> _What the exercise asks_:
Could you print the stretch of lines below from the one with "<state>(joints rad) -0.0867" through the one with "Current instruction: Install", exactly as they stand and without any pictures?

────────────────

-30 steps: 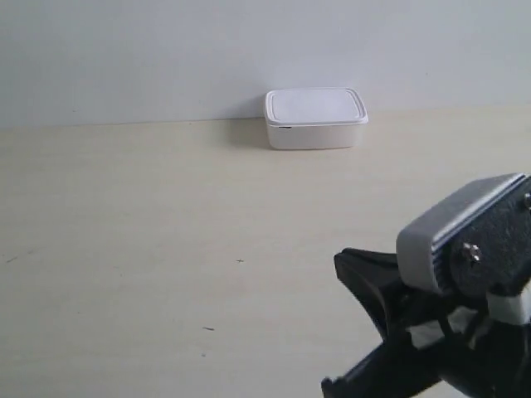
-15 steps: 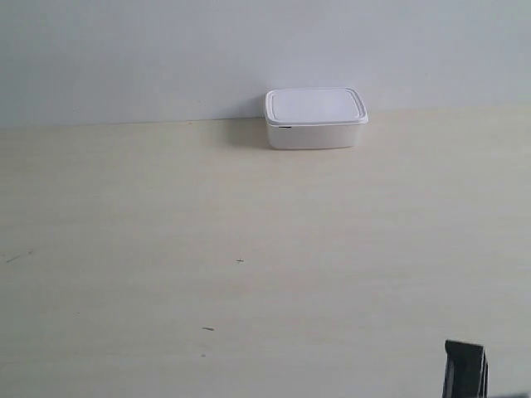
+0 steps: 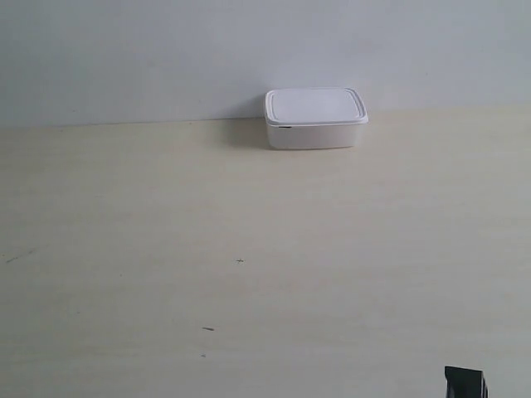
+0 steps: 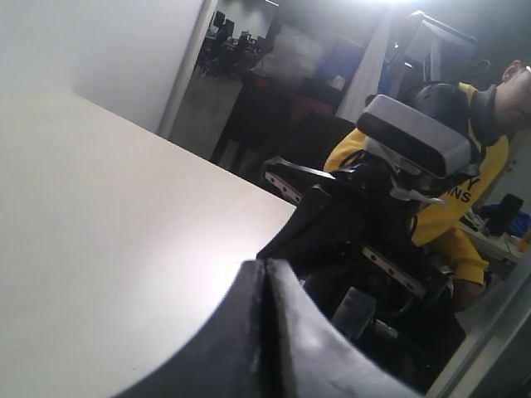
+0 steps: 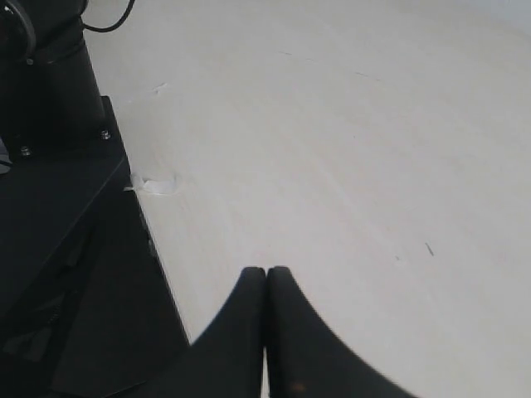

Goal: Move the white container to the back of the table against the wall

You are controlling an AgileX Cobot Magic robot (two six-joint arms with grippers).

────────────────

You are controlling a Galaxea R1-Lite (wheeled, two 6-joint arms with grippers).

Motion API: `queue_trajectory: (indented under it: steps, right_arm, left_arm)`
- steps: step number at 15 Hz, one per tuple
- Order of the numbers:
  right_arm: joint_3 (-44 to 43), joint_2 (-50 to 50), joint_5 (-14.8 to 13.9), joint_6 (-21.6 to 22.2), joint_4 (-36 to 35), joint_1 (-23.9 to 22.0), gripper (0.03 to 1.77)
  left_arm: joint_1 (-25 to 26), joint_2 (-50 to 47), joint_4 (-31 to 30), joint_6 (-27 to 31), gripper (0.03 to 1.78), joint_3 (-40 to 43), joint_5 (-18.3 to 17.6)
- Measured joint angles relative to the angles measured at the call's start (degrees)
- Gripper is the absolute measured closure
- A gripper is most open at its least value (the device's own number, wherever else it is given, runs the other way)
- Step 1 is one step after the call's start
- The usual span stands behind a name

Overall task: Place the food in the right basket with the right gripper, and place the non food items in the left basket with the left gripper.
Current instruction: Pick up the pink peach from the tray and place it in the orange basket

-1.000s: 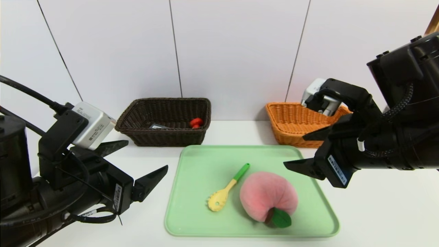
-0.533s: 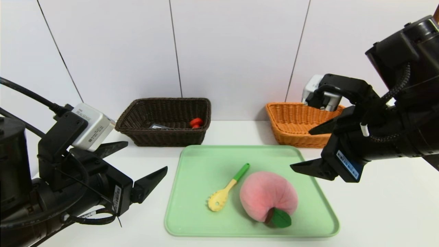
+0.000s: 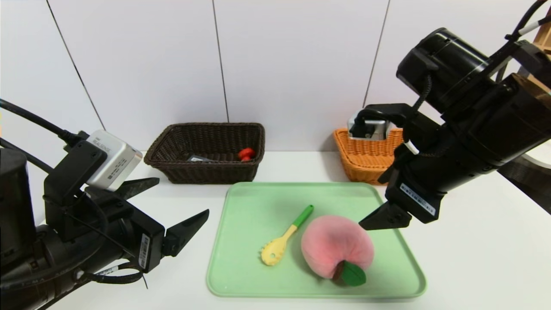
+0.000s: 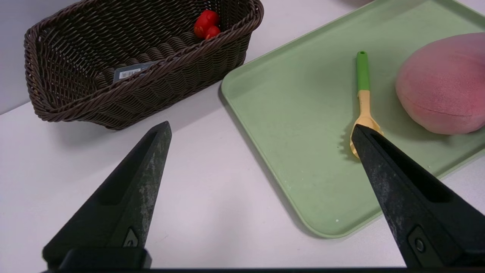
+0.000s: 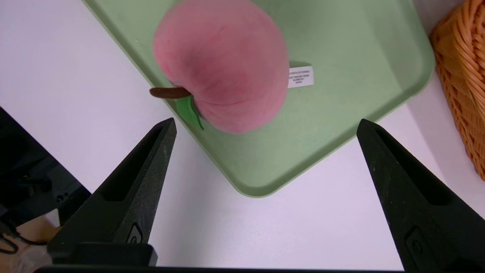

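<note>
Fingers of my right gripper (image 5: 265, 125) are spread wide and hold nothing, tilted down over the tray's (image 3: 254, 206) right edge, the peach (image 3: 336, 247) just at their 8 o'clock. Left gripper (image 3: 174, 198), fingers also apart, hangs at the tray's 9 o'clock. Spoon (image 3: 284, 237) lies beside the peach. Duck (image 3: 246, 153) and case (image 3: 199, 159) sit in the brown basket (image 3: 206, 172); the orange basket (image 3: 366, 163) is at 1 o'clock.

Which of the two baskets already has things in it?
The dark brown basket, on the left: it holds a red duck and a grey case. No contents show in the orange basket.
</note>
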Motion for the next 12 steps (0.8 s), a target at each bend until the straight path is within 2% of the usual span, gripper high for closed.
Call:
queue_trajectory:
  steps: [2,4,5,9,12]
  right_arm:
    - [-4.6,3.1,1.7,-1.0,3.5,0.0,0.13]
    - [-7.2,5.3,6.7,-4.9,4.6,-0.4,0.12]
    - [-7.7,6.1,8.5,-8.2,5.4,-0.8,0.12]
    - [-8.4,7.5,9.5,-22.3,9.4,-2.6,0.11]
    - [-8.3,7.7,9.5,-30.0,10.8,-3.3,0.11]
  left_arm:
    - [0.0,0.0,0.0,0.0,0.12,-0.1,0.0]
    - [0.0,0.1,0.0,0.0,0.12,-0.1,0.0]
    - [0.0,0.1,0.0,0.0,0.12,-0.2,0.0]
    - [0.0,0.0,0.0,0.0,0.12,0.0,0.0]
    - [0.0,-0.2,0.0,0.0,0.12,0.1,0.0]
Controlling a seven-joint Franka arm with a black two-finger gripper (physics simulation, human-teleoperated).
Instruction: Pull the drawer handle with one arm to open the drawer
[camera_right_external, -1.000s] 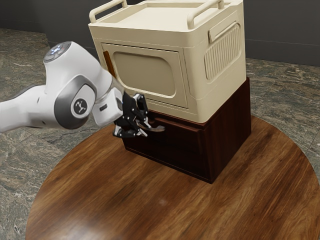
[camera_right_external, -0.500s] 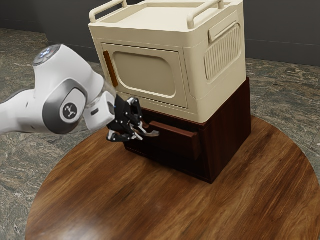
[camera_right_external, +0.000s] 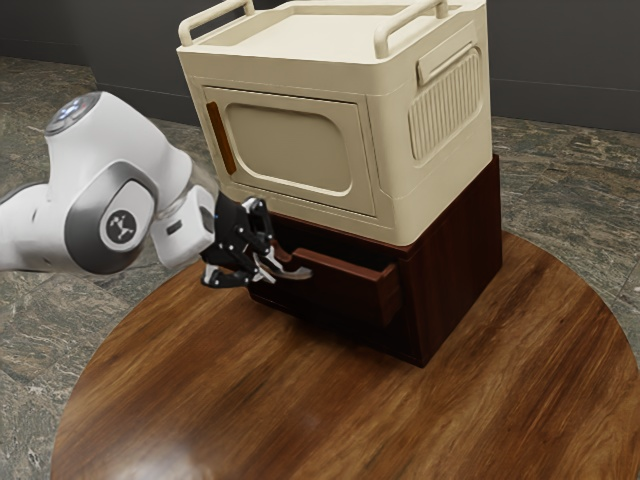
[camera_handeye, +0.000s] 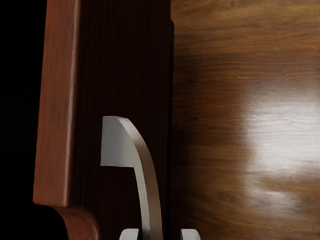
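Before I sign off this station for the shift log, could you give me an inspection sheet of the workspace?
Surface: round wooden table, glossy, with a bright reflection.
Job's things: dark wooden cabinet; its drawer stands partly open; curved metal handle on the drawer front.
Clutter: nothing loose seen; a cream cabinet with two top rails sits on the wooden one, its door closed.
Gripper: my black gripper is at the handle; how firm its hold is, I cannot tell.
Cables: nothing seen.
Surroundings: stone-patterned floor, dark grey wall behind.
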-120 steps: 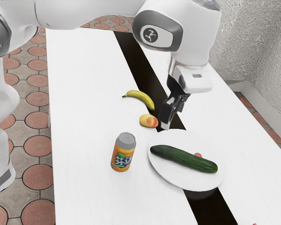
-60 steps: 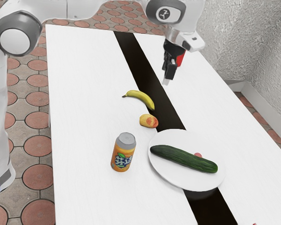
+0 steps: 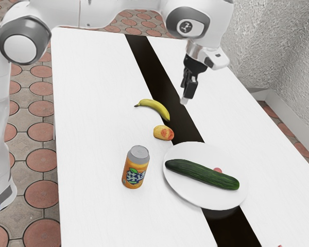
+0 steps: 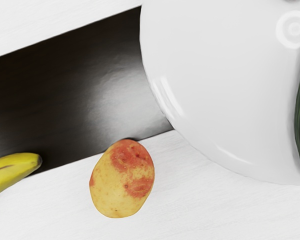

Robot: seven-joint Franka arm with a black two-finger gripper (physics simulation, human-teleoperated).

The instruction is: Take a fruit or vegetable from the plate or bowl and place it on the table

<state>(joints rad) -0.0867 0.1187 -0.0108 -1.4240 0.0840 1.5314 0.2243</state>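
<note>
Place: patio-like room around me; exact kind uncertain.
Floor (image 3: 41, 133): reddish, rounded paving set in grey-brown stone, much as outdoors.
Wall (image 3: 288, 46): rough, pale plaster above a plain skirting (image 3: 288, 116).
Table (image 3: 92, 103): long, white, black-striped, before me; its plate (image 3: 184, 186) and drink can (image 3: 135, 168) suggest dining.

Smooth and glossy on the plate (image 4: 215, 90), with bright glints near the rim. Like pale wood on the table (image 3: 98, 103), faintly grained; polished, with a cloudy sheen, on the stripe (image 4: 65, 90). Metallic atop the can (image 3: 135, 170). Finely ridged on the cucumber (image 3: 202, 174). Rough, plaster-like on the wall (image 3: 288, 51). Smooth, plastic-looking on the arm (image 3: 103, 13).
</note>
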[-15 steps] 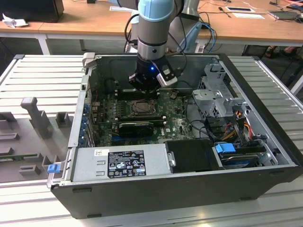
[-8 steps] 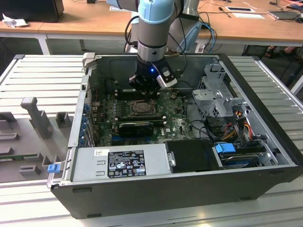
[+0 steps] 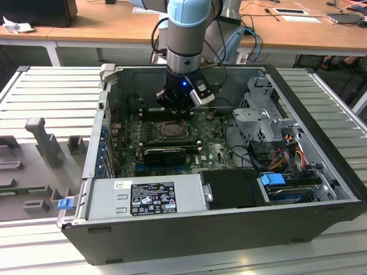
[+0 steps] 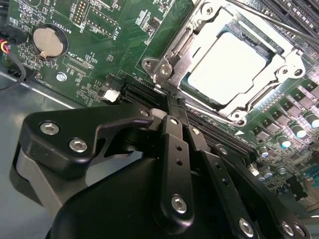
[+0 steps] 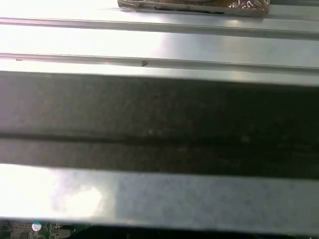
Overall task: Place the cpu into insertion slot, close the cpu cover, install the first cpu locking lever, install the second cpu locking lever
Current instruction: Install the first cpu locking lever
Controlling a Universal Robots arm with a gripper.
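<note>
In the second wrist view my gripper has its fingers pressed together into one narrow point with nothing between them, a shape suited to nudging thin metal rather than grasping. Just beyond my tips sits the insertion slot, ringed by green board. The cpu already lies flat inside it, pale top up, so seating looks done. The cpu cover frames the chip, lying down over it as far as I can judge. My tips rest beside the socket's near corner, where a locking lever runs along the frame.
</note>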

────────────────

> _Output below_:
<state>(joints rad) -0.0867 0.1187 -0.0108 -1.4240 0.0840 1.5314 0.2243</state>
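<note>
Place: patio-like room around me; exact kind uncertain.
Floor (image 3: 41, 133): reddish, rounded paving set in grey-brown stone, much as outdoors.
Wall (image 3: 288, 46): rough, pale plaster above a plain skirting (image 3: 288, 116).
Table (image 3: 92, 103): long, white, black-striped, before me; its plate (image 3: 184, 186) and drink can (image 3: 135, 168) suggest dining.

Smooth and glossy on the plate (image 4: 215, 90), with bright glints near the rim. Like pale wood on the table (image 3: 98, 103), faintly grained; polished, with a cloudy sheen, on the stripe (image 4: 65, 90). Metallic atop the can (image 3: 135, 170). Finely ridged on the cucumber (image 3: 202, 174). Rough, plaster-like on the wall (image 3: 288, 51). Smooth, plastic-looking on the arm (image 3: 103, 13).
</note>
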[-15 steps] 
[-8 steps] 
[+0 steps] 
[+0 steps] 
[+0 steps] 
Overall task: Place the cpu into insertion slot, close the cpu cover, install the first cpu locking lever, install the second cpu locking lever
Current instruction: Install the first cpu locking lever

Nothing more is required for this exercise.